Before SPARKS and KERNER, Circuit Judges, and BRIGGLE, District Judge.

SPARKS, Circuit Judge.

In a suit upon an accident insurance policy the insurance company appeals from a $4,260.68 judgment*fn1 in insured's favor. The judgment is predicated upon a finding by the trial court of permanent and total disability of insured, resulting from an accident.

The insurance company had issued the policy May 9, 1935, to James Morgan, "by occupation an Office Clerk - Office Duties Only." The policy provided for weekly payments of $20 for permanent and total disability arising from accident, in these terms:

"Or, if such injuries, directly and independently of all other causes, shall, within twenty days from the date of accident, wholly and continuously disable the Insured and prevent him from perfoming any and every duty pertaining to his occupation, the Company will pay weekly indemnity at the rate hereinbefore specified for the period of such continuous total disability, but not exceeding fifty-two consecutive weeks. After the payment of weekly indemnity for fifty-two weeks as aforesaid the Company will continue the payment of weekly indemnity of the same amount thereafter so long as the Insured shall be wholly and continuously disabled by such bodily injuries from engaging in any occupation or employment for wage or profit."

Two issues are presented:

(1) Has insured been continuously, and permanently and totally disabled by virtue of an accident in the course of his duties as office clerk? The question of continuity turns upon insured's return to the Company office intermittently for short periods of time from December 28, 1942 to August 1, 1943.

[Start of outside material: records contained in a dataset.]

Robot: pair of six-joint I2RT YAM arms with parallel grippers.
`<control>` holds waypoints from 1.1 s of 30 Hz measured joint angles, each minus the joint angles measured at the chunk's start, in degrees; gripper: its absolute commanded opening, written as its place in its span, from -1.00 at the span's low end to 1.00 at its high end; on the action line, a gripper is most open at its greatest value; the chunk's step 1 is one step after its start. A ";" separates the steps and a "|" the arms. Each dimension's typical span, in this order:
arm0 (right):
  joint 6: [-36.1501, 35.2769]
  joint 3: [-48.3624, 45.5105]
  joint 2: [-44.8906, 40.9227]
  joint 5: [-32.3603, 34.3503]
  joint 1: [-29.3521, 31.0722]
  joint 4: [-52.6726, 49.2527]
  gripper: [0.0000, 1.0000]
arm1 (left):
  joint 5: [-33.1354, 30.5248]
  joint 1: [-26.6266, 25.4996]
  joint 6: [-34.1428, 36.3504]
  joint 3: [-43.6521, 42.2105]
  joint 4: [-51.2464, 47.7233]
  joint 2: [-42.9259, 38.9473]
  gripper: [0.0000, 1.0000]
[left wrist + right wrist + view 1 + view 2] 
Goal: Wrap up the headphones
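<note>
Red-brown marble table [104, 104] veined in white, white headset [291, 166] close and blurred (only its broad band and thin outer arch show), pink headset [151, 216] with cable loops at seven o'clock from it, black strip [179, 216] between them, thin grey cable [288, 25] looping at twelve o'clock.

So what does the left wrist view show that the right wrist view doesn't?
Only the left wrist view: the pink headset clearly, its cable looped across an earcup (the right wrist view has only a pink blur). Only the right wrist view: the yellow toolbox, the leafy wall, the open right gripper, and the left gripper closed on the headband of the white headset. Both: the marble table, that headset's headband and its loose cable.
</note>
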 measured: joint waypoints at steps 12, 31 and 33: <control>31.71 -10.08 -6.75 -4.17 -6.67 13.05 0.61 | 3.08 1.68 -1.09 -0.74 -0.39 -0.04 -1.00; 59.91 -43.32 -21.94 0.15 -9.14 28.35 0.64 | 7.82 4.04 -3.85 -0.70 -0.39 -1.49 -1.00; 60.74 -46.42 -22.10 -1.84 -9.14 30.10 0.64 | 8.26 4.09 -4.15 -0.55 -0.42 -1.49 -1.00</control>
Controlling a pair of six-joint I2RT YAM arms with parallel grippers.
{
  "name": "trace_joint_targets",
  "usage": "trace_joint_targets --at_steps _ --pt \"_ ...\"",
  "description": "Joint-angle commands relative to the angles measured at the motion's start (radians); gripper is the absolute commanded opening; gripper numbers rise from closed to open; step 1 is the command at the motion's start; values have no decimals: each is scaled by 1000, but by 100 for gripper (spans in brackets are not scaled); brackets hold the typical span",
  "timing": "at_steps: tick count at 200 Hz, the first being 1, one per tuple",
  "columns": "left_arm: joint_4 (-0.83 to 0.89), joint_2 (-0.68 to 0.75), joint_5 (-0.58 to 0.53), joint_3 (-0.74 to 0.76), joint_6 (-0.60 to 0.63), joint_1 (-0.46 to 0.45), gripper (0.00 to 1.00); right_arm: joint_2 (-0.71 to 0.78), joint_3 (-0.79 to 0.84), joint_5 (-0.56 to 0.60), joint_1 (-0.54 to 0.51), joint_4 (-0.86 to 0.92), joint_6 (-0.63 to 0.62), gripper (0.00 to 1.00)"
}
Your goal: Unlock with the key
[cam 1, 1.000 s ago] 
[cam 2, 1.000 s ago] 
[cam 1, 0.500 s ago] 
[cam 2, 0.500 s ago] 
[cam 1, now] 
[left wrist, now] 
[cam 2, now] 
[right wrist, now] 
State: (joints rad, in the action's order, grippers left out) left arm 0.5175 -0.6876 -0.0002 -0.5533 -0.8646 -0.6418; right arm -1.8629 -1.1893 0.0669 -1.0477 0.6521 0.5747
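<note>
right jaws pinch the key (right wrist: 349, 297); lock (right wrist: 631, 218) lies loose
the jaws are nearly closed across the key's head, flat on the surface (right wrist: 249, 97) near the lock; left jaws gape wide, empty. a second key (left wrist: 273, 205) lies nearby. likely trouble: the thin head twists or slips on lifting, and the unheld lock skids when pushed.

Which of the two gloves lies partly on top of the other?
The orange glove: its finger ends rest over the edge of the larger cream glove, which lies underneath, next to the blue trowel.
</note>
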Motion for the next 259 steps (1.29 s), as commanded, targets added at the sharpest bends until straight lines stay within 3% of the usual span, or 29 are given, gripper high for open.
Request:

(2) Did the trial court err in granting disability recovery to the date of judgment, instead of to the date of commencement of suit?

Insured was employed by a dairy company, as a branch office manager. As such, his duties consisted of making reports, doing the banking, calling on wholesale customers, soliciting retail customers, going out with the deivers and checking their routes and checking their money and books, hiring employees, going to the post office, and the like.

On September 14, 1942, Morgan, while checking milk in storage, lifted a case of milk weighing about seventy pounds, four feet off the floor, and while doing so his foot slipped on the wet floor and he wrenched his back. This back injury is the source of the alleged permanent and total disability. Morgan was thirty-three years old at the time of the accident.

Morgan consulted a local doctor two days after the accident and a course of rest and heat treatment was prescribed. He did not return to the company's office, after the accident, until December 28, 1942. Thereafter, until August 1, 1943, he went to the office two or three times a week and stayed from ten minutes to an hour. While there he performed some duties of an advisory nature, and it is upon this service that the insurance company contends that there can be no holding of total (and continuous ) disability, but rather partial disability, which would preclude recovery under the insurance contract.

A co-employee, hired by Morgan in 1943, testified to substantially the same facts as did Morgan, as to the work performed by Morgan in the early part of 1943.

Morgan was not replaced as office manager until August, 1943. Since leaving the dairy plant in August, 1943, he has done no work whatsoever.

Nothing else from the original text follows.